# Which would you get, M5, M6 or the E90 M3?



## lawman800 (Dec 23, 2005)

BahnBaum said:


> I like kiwi.
> 
> Alex


I'm allergic to kiwi. I prefer mangos.


----------



## Lanc3r (Sep 5, 2004)

Out of those options, the M5. It is a far better value than the M6, and who knows what an E90 M3 will be like.

But actually in those price ranges, I start looking at Ferrari, Aston Martin, Wiesmann and Porsche.
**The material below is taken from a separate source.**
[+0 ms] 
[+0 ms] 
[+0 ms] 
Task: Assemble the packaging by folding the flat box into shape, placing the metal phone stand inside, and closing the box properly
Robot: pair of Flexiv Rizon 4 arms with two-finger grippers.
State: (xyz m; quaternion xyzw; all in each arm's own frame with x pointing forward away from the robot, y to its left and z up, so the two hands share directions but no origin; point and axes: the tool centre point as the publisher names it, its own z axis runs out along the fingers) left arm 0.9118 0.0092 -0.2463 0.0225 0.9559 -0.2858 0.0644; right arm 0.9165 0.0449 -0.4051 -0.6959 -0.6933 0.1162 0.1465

The M6 is a pig, the M5 looks like any other 5 series, and the M3 doesnt exist. Thanks BMW.


----------



## lawman800 (Dec 23, 2005)

Buddy at work is looking at the Vantage. Got tired of his C4 cabrio already. Bastard!


----------



## Penforhire (Dec 17, 2005)

It'd be the M6 for me. The six series is sexiest to my eye. And to my way of sports-car thinking the M3 is too heavy and even underpowered (one C6 Z06 or Ford GT please!).


----------



## lawman800 (Dec 23, 2005)

I could do without the unfinished carbon fiber roof of the M6 though. I do love the quad exhausts. It just reeks of the Japanese import aftermarket carbon fiber hood, trunk, fender, spoiler thing too much. Even Ducati paints their carbon fiber parts so that it won't show on their top of the line bikes.


----------



## Penforhire (Dec 17, 2005)

Well, my local dealer has a Fiskar-modified 6-series on the floor. They tell me the bodywork is all CF but you can't tell (painted) and the engine is unmolested. CF is a modern race-car look so I wouldn't be unhappy with naked CF. Very radical front end change and absurdly 'proud' rims (you'll curb them in a hurry). Anyway, the sales price is somewhere around $200K <ouch!> and this dealership is ordered a dozen.


----------



## lawman800 (Dec 23, 2005)

Yeah, saw the Fiskars in this month's Automobile magazine. It's nice but a bit overdone. Not that I would complain, mind you....


----------



## hector (Jul 14, 2003)

lawman800 said:


> .
> 
> In any event, on the street, for most city or urban purposes, anything over 240hp is wasted. QUOTE]
> one frequently sees misinformed comments similar to this which must reflect the notion that hp is only used to generate top-speed. acceleration at any speed is a thrill and that is why more hp will always be useful/more fun whether its to go 0 to 30, 20 to 40 passing in town or 50-75 passing on the highway, etc. 500hp will be way more fun than 240 whenever acceleration is required!


----------



## lawman800 (Dec 23, 2005)

hector said:


> lawman800 said:
> 
> 
> > .
> ...


----------



## hector (Jul 14, 2003)

lawman800 said:


> Thanks for the kind words of my misinformation, Hector. Torque actually generates the acceleration, HP is a measure of the power output which does translate to top speed generation. In any event:
> 
> I've accelerated in all kinds of vehicles and know what it is like. I have accelerated on my 170rwhp Suzuki down the front straight at Cal Speedway to an indicated 182mph. I have also endured the so-called acceleration on a 1987 Nissan Pulsar with 70hp at the crank. I have driven the M3 as recklessly as my college years have allowed me to on the street. I also tried to accelerate my Miata as much as it's 116hp at the crank would allow. Not to mention all the other bikes and cars I have owned and tried over the years.
> 
> ...


all of this leads me to the only possible conclusion; when you were doing 182 on your suzuki the air rushing through your nose must have slammed your brain into the back of your skull. while you do appropriately raise the issue of limits of adhesion, the 240hp figure that you stated is more relevant to a fwd car and particularly so at launch, a rwd car rolling in 3rd at 50mph can put to the ground a lot more than that although i don't have a ready calculation for you of the exact limit.


----------



## lawman800 (Dec 23, 2005)

hector said:


> all of this leads me to the only possible conclusion; when you were doing 182 on your suzuki the air rushing through your nose must have slammed your brain into the back of your skull. while you do appropriately raise the issue of limits of adhesion, the 240hp figure that you stated is more relevant to a fwd car and particularly so at launch, a rwd car rolling in 3rd at 50mph can put to the ground a lot more than that although i don't have a ready calculation for you of the exact limit.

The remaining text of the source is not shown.